Another means of relaxation necessary to fulfill the purpose of the trip were quasi-daily trips to the beach . or. the beaches. As on the whole island there are hardly any tourists at the end of September / beginning of October . and not even very many locals anymore. At quasi every beach where we stayed, we were therefore more or less alone. The water was mostly but still warm enough for swimming – even if with me the focus is more on enjoying the view than on swimming ;). Since KorCula also has – unlike the coast on the mainland, which consists mainly of rocks – fine sandy beaches, we first seek out the largest – in the bay of Lumbarda in the east of the island.

With about 150 m it is not very long, but it offers almost exclusively white sand and a suitable bar. For swimming it is however only conditionally suitable, since it goes very flatly into the water. However, this is an advantage for families, who might get lost on the island. Since the bay is relatively open, you have here in the evening still quite long light and a nice view of the sunset, provided that the mosquitoes do not eat you ;).

If you like it even less touristy, you can take the serpentine road to the bay of Pupnatska Luka, which is quite adventurous for inexperienced drivers and can often only be driven on one lane.

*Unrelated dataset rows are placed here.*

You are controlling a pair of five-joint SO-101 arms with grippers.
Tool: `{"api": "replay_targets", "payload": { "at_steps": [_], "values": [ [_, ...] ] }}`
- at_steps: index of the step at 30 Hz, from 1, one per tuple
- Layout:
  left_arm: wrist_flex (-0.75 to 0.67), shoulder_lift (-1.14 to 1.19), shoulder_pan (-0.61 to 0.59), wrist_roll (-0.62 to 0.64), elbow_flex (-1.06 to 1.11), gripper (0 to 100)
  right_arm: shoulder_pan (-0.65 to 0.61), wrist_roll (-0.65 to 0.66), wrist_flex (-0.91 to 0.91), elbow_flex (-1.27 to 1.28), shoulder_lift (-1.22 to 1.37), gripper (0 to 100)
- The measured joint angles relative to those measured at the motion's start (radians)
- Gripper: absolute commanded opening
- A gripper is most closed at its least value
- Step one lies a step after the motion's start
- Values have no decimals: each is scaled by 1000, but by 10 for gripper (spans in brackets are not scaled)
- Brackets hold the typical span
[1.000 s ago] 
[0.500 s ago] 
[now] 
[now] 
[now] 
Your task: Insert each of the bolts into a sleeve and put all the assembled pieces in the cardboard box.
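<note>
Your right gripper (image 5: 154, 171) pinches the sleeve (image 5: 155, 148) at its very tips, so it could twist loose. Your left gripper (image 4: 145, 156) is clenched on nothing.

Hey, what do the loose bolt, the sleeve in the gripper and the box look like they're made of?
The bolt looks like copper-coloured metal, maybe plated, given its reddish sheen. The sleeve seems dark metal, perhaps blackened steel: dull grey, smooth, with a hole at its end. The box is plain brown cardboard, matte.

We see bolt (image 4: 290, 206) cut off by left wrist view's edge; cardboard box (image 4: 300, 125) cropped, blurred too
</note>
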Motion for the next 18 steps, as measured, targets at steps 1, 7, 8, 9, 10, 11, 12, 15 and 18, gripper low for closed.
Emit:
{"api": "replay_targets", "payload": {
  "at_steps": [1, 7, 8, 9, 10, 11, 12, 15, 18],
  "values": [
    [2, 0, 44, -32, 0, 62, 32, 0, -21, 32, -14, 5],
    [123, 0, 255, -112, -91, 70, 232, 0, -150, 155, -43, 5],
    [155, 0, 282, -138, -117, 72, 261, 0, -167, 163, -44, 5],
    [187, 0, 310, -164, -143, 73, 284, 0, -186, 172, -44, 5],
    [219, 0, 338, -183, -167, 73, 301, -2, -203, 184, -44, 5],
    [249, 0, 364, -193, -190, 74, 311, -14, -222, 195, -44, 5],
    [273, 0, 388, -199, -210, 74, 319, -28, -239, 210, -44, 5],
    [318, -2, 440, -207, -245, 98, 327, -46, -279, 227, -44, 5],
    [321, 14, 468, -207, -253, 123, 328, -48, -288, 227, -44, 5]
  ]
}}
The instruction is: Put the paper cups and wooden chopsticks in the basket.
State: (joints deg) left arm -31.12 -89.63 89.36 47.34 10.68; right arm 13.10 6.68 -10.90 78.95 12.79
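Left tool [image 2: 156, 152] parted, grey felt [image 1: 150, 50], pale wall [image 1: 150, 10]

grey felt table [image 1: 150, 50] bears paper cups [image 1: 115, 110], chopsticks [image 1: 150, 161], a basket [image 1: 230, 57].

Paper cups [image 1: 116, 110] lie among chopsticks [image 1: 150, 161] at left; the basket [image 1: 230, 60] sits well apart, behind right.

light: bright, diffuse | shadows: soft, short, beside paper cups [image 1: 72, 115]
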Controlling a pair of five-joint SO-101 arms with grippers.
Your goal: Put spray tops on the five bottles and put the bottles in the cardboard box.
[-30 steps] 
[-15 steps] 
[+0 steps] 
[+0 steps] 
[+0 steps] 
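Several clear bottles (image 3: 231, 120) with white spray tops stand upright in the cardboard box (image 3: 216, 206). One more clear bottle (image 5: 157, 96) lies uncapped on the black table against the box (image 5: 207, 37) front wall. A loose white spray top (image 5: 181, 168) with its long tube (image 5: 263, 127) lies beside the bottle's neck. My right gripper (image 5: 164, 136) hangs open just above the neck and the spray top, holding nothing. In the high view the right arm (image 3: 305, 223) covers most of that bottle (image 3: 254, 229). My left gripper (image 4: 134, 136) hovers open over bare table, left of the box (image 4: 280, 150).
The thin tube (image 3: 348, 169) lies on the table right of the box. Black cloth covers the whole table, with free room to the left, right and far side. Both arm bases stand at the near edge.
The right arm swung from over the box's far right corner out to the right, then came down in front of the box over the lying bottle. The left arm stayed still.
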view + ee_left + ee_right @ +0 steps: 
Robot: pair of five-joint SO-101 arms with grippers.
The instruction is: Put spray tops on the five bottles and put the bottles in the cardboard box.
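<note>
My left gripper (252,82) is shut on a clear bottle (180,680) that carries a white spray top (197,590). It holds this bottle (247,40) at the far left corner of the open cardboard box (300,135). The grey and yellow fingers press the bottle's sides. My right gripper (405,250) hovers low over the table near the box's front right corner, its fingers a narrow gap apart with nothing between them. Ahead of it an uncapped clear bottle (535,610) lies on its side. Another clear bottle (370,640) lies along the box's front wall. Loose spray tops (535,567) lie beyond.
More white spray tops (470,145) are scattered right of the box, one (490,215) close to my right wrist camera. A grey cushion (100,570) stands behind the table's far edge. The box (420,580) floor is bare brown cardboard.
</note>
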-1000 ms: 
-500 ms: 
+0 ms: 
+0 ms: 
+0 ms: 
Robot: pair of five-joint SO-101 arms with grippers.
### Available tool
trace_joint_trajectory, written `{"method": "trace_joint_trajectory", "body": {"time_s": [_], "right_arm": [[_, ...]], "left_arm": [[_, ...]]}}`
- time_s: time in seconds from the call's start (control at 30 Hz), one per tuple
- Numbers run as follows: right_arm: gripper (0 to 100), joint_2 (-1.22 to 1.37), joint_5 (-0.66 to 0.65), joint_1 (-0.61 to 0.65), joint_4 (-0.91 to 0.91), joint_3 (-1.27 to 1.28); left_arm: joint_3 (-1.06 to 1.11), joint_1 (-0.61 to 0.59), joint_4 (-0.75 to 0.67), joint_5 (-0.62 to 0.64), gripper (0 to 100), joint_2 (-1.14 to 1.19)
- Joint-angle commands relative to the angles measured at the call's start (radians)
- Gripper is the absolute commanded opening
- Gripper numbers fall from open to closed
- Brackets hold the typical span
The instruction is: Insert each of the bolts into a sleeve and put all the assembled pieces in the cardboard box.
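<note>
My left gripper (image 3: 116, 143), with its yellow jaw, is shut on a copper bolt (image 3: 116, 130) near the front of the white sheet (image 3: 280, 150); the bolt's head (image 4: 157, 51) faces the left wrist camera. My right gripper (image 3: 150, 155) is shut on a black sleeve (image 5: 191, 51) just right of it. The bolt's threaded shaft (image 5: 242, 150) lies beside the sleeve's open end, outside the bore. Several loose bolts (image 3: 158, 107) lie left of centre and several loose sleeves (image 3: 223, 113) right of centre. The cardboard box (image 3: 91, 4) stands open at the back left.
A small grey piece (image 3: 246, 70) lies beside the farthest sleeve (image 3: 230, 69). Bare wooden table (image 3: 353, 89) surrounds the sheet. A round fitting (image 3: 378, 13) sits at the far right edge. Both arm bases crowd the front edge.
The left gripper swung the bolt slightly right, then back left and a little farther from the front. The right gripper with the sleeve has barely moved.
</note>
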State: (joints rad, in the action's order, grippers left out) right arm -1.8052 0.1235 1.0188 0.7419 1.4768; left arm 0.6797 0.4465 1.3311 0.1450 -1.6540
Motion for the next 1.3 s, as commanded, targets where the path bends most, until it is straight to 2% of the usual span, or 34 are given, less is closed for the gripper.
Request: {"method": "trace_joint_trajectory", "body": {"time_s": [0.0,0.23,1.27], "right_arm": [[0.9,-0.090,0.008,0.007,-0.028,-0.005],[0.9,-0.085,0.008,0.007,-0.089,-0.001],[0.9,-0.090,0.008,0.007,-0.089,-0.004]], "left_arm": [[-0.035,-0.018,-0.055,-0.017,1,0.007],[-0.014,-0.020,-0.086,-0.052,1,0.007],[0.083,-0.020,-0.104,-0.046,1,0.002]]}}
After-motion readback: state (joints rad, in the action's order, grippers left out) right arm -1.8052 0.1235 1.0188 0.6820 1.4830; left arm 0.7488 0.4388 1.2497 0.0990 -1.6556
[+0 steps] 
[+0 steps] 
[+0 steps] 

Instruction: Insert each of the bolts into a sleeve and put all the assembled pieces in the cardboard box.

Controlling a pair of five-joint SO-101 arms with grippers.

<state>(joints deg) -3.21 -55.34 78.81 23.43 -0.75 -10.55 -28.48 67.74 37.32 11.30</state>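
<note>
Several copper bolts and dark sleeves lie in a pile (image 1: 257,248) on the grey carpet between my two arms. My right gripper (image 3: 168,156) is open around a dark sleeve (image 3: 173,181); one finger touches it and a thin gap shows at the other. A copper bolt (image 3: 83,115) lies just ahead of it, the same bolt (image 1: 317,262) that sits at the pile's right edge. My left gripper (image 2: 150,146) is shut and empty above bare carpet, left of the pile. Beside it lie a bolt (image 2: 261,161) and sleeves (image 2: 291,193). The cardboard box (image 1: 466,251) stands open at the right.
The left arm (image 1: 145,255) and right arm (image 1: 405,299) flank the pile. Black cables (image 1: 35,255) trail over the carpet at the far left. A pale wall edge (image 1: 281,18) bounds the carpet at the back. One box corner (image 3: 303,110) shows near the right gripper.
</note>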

The courage is rewarded with a stay in one of the cutest little bays I have ever visited. Although the sand here is not quite so fine, but rather pebbly, but that does not detract from the beauty. Framed by two consistently green headlands, the secluded beach curves gently around the bay for about 200 meters, affording super views of the Mediterranean Sea. The tranquility, accompanied only by the gentle sound of the waves, and the crystal clear water do the rest to recharge the battery.